• [EXERCISE DIRECTIONS]: Take the lines below beginning at the line that has "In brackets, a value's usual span" and stopping after the line that has "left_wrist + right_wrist", and print them exactly as they are, with no other lines.

---------- DATA SECTION ----------

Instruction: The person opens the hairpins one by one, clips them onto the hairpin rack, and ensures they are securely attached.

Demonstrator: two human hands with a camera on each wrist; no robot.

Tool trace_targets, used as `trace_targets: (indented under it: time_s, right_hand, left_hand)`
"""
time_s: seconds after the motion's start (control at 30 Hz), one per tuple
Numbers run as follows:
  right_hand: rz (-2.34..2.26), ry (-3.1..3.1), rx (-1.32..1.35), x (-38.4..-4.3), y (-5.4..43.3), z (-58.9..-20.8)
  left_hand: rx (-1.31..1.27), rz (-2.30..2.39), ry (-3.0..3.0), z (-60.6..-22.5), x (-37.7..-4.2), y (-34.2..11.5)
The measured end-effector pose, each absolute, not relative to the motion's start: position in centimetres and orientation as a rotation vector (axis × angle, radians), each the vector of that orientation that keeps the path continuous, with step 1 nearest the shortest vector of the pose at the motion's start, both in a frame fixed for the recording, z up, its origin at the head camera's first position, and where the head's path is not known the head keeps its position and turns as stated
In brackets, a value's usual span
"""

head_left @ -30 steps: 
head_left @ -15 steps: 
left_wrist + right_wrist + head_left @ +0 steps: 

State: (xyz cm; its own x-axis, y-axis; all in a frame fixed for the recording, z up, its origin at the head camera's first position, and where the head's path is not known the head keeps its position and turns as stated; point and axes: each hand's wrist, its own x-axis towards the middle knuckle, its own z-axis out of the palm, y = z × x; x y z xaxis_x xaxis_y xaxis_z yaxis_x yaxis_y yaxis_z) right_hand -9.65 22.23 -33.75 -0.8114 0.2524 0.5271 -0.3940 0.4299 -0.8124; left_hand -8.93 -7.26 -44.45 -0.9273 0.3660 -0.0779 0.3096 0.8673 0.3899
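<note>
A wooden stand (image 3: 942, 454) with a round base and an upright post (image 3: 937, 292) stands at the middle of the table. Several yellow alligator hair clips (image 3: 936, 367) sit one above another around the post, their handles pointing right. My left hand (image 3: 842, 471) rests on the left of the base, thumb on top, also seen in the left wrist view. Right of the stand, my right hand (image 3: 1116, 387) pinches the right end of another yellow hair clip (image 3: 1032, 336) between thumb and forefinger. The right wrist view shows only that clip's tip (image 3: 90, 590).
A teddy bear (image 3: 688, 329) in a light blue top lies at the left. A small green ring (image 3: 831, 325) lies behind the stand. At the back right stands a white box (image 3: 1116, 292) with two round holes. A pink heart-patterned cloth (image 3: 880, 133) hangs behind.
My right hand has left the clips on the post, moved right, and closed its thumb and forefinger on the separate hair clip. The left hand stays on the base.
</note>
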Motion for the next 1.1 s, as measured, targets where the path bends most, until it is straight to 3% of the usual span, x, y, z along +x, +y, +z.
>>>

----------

• [TASK ANSWER]:
In brackets, a value's usual span
"""

head_left @ -30 steps: 
head_left @ -15 steps: 
left_wrist + right_wrist + head_left @ +0 steps: 

That wraps up the answer.